## About this exercise
Find the lines of data that contain the string "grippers", then list them.
BEGIN Provided entries
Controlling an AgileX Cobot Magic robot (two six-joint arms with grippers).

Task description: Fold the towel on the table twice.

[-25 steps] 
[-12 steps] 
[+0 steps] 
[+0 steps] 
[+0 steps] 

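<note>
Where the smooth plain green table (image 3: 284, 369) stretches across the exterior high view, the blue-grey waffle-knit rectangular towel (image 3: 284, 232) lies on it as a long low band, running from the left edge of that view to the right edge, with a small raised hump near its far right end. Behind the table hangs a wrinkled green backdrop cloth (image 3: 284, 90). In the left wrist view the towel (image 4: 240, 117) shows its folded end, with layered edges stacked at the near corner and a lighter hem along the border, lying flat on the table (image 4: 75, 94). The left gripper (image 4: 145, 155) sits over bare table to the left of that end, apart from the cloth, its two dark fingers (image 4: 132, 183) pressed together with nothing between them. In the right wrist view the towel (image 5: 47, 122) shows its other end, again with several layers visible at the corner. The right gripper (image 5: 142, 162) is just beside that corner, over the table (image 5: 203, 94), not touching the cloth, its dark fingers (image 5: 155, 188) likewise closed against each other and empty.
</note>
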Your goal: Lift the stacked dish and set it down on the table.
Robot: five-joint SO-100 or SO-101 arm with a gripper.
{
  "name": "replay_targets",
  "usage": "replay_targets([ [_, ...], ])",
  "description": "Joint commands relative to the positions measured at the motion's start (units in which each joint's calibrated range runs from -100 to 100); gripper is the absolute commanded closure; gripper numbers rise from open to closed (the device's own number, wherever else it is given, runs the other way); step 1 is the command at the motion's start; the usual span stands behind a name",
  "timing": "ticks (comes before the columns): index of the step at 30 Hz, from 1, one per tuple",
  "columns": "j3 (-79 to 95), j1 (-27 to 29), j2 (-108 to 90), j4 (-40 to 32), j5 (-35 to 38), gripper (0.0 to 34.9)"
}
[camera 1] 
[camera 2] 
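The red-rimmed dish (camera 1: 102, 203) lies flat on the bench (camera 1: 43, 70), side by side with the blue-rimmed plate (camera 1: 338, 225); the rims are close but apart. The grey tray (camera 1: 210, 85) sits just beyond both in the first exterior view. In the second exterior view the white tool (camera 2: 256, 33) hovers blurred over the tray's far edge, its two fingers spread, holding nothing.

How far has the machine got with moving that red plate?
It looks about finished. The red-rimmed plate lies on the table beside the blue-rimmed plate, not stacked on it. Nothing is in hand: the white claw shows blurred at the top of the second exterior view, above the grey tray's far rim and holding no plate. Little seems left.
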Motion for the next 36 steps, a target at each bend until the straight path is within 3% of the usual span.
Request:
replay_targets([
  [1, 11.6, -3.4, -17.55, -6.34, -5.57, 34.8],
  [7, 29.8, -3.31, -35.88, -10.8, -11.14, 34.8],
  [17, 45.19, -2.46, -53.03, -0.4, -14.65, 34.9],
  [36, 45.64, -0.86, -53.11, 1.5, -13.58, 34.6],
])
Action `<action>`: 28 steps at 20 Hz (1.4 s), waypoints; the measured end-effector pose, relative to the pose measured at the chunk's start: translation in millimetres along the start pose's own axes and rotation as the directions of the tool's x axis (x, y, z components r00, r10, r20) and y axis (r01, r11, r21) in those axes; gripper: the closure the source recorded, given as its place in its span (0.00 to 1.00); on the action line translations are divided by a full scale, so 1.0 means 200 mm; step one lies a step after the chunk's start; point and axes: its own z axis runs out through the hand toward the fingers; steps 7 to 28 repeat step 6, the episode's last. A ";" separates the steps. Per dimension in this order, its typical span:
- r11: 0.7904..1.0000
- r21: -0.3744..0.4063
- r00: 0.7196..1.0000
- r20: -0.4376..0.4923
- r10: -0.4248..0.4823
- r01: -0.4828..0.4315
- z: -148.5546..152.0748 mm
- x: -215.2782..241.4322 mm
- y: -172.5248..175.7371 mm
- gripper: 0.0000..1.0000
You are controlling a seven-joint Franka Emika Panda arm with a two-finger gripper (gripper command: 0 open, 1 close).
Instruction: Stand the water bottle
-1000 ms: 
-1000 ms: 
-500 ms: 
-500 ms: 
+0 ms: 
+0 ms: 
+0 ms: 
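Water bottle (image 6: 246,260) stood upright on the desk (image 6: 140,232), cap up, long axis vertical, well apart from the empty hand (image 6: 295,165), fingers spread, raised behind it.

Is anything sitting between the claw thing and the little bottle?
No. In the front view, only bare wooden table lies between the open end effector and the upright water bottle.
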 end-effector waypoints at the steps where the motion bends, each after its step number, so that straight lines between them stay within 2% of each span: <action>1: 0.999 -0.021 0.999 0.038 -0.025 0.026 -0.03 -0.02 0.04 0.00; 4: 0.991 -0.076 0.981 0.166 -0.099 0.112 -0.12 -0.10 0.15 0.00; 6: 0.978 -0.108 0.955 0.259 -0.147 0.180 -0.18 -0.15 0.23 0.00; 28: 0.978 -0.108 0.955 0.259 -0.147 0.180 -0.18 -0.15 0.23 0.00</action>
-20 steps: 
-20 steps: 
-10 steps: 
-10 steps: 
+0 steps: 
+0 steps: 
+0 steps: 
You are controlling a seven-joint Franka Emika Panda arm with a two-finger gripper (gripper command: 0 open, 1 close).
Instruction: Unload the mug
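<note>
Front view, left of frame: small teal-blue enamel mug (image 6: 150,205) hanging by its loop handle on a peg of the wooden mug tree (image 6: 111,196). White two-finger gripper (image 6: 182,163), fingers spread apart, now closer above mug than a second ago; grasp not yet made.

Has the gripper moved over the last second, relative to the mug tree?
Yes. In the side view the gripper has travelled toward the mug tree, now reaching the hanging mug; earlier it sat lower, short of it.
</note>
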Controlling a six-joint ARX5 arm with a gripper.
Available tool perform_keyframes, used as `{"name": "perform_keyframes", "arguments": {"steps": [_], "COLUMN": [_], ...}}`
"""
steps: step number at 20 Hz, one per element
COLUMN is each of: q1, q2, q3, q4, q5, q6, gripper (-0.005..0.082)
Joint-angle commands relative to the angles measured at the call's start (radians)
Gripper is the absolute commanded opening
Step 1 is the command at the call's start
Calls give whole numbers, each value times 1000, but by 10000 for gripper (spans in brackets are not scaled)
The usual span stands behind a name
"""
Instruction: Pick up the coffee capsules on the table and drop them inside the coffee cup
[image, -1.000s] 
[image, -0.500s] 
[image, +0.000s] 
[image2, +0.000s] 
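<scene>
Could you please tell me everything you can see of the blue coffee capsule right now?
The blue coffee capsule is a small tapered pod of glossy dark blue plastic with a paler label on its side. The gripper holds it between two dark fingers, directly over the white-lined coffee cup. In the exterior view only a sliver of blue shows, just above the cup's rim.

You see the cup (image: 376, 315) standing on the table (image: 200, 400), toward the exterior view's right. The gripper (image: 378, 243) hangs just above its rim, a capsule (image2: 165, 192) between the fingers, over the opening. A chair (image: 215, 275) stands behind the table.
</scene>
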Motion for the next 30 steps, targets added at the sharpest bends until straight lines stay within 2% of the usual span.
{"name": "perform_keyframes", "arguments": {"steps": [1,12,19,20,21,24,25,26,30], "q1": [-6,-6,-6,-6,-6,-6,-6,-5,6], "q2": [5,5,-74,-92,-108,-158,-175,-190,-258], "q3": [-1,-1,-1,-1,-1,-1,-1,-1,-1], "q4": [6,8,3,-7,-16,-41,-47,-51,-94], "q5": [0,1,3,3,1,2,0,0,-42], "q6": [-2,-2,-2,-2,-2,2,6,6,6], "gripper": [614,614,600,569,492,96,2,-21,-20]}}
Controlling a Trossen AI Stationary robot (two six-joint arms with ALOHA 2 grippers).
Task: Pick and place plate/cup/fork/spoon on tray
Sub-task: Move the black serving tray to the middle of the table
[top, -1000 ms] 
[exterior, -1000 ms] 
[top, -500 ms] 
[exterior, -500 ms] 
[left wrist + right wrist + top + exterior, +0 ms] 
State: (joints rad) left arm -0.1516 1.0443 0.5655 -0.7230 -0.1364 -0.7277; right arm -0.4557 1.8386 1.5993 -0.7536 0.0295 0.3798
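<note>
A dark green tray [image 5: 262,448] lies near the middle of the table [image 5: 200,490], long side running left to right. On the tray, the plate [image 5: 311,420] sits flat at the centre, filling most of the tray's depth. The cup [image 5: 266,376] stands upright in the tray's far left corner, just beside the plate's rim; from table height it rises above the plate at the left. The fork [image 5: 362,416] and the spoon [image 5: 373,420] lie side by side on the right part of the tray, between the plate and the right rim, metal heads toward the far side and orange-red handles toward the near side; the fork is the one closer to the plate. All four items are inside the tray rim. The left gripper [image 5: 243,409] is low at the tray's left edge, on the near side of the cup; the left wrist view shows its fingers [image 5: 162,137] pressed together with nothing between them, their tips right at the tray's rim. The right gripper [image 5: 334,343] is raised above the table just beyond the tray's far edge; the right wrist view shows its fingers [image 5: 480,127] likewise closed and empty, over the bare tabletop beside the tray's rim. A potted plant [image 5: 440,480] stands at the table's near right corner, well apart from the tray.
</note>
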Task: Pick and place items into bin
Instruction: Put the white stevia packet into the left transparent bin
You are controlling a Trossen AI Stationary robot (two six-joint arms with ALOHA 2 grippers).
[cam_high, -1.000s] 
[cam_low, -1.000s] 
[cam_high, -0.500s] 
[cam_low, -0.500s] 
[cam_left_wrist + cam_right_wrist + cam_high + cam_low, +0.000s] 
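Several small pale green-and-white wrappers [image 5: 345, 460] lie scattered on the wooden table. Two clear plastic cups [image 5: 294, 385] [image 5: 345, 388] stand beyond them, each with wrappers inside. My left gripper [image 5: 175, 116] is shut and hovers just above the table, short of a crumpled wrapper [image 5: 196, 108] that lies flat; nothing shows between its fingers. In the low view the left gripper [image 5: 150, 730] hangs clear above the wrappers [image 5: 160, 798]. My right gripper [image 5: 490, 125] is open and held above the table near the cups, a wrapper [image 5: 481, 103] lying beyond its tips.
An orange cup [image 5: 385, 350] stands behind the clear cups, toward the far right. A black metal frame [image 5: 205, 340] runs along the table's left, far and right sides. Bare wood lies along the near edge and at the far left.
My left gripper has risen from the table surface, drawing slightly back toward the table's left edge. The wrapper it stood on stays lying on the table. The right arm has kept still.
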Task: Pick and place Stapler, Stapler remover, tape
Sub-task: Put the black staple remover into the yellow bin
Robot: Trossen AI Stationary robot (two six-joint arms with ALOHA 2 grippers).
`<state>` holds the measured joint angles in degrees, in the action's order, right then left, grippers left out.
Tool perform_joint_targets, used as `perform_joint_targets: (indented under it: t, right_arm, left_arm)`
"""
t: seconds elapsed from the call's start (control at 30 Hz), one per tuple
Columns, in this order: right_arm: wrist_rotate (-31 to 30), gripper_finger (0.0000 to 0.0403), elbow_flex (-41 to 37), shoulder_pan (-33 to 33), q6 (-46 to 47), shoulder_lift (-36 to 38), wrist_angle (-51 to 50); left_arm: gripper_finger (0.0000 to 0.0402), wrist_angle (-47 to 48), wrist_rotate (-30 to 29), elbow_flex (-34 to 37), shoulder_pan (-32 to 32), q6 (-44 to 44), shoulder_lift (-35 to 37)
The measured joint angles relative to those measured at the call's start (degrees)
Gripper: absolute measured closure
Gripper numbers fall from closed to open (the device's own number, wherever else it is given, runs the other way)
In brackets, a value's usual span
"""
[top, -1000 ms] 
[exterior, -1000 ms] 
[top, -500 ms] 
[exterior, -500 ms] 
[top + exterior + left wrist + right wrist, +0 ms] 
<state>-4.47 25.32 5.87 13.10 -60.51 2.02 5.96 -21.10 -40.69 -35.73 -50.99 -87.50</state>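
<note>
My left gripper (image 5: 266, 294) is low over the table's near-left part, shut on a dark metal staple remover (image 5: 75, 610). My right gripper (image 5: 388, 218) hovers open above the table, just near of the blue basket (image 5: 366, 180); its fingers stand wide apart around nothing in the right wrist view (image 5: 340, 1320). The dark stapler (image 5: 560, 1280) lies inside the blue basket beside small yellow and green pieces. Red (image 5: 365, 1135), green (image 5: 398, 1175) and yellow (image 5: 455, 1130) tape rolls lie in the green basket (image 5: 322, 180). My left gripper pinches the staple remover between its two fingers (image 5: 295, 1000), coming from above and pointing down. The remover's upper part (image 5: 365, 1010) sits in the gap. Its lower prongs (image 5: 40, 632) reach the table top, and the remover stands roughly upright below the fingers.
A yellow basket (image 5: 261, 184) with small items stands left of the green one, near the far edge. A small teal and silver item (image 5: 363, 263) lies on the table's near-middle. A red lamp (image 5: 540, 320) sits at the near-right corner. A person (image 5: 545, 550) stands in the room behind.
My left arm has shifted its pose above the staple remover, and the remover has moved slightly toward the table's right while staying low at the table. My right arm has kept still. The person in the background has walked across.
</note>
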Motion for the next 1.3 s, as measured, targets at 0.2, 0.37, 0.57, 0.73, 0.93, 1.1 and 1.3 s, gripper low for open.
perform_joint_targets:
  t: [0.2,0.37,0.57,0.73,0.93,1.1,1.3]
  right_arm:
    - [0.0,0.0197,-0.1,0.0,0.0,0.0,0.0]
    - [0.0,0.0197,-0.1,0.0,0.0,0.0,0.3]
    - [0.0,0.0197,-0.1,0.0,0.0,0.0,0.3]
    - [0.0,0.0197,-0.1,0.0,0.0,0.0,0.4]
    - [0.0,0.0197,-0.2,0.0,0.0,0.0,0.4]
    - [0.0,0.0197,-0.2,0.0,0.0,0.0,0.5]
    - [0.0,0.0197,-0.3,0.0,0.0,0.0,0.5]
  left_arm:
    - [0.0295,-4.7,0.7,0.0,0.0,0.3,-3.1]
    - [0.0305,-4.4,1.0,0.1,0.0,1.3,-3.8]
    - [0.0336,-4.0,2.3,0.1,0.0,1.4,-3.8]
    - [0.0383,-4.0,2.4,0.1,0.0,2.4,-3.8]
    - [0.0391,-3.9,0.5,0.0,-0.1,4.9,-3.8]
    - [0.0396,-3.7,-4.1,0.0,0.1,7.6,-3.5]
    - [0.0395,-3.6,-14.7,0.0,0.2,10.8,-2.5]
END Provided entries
## Answer space
Controlling an AgileX Cobot Magic robot (two six-joint arms with grippers).
Controlling a Trossen AI Stationary robot (two six-joint arms with ALOHA 2 grippers).
You are controlling a Trossen AI Stationary robot (two six-joint arms with ALOHA 2 grippers).
Robot: Trossen AI Stationary robot (two six-joint arms with ALOHA 2 grippers).
`<state>` holds the measured joint angles in degrees, in the action's order, right then left, grippers left out.

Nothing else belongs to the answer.